Results: In this preliminary analysis respondents were 71% male, 87% full-time employees and 72% Internists. Participants averaged 48 years of age, practiced 2.5 days per week in outpatient clinics and wrote 53 prescriptions per week. A majority of clinicians (range: 70% to 86%) preferred using CPRS to conventional written methods for entering patient notes, requesting consults, ordering radiological procedures, ordering laboratory tests, and prescribing medications. Overall, clinicians reported that CPRS improved the safety and quality of patient care but reduced clinician efficiency. For example, 81% of clinicians felt that drug interaction alerts increased the potential for prescribing safely but 70% perceived that clinician order entry increased the time required to write prescriptions. Also, while 71% felt that clinician order entry reduced errors in ordering laboratory tests, 68% reported that doing so required extra time.

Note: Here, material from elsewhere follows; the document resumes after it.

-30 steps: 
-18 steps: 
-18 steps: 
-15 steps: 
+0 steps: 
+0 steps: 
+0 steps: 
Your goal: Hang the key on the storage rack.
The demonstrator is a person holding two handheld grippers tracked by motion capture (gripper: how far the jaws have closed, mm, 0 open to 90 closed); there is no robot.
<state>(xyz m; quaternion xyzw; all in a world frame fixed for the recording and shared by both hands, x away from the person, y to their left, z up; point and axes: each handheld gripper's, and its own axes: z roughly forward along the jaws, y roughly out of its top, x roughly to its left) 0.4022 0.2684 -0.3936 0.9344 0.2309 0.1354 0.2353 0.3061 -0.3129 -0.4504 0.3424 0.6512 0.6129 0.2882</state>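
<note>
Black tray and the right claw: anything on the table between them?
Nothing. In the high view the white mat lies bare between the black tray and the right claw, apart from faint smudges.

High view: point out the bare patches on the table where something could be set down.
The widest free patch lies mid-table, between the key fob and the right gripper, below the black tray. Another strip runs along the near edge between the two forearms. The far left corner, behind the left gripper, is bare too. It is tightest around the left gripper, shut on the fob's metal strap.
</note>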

Clinicians recognized a median of 53% (range: 17% to 89%) of 21 common drug interactions. Eighty five percent (85%) of clinicians reported that they would have felt more confident about their answers had they had drug alerts to identify these interactions. In practice, however, respondents reported that they would be more likely to change a patient's medication based on personal interaction with a pharmacist (58%) rather than depend on a CPRS drug interaction alert (4%). Thirty-eight percent were equally likely to change medications based on an alert from either source. Clinicians reported the greatest barriers to effective use of drug alerts included non-relevant alerts (72%), system slowdowns and shutdowns (65%), and lack of time to review alerts (57%).

Conclusions: Early analysis of an on-going survey suggests that clinicians perceive that CPRS improves the quality and safety of patient care but decreases efficiency. Clinicians favor the CPRS drug alert system as a means to improve their recognition of drug interactions, an issue that needs to be addressed based on our data, but note several implementation problems that impede effective utility.

Impact: CPRS appears to provide important patient care benefits, especially with regard to prescribing. The resultant increase in the time needed to complete tasks associated with patient encounters may require adjusting staffing levels or appointment duration. In addition, effectiveness of drug alerts should be systematically assessed as to actual impact on patient safety.